#### [DIRECTIONS FOR THIS TASK]
Print exactly the line with "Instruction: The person" and every line after it, through the final line of the material below.
+++ DATASET EXTRACT
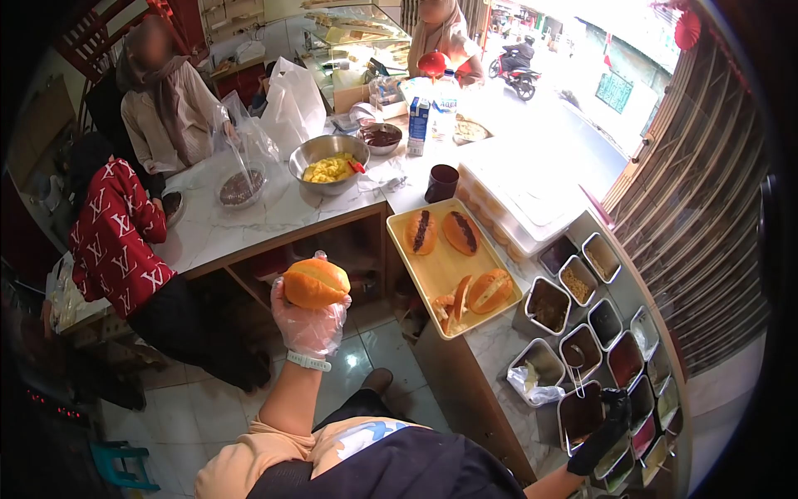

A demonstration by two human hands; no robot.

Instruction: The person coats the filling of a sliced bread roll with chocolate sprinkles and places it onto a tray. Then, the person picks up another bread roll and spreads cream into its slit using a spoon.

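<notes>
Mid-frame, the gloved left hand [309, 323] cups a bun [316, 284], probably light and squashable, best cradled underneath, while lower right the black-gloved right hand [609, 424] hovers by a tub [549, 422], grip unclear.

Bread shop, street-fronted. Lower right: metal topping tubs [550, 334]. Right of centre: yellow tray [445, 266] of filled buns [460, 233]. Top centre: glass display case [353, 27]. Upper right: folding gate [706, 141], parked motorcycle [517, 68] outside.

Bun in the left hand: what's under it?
Under the bun, the left hand shows, supporting it in a clear plastic glove. The bun's underside and the palm against it are covered and cannot be seen.
</notes>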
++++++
#### [ANSWER SECTION]
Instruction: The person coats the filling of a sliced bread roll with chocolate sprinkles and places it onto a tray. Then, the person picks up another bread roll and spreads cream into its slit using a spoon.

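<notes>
Mid-frame, the gloved left hand [309, 323] cups a bun [316, 284], probably light and squashable, best cradled underneath, while lower right the black-gloved right hand [609, 424] hovers by a tub [549, 422], grip unclear.

Bread shop, street-fronted. Lower right: metal topping tubs [550, 334]. Right of centre: yellow tray [445, 266] of filled buns [460, 233]. Top centre: glass display case [353, 27]. Upper right: folding gate [706, 141], parked motorcycle [517, 68] outside.

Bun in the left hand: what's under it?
Under the bun, the left hand shows, supporting it in a clear plastic glove. The bun's underside and the palm against it are covered and cannot be seen.
</notes>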

No more work is needed on this exercise.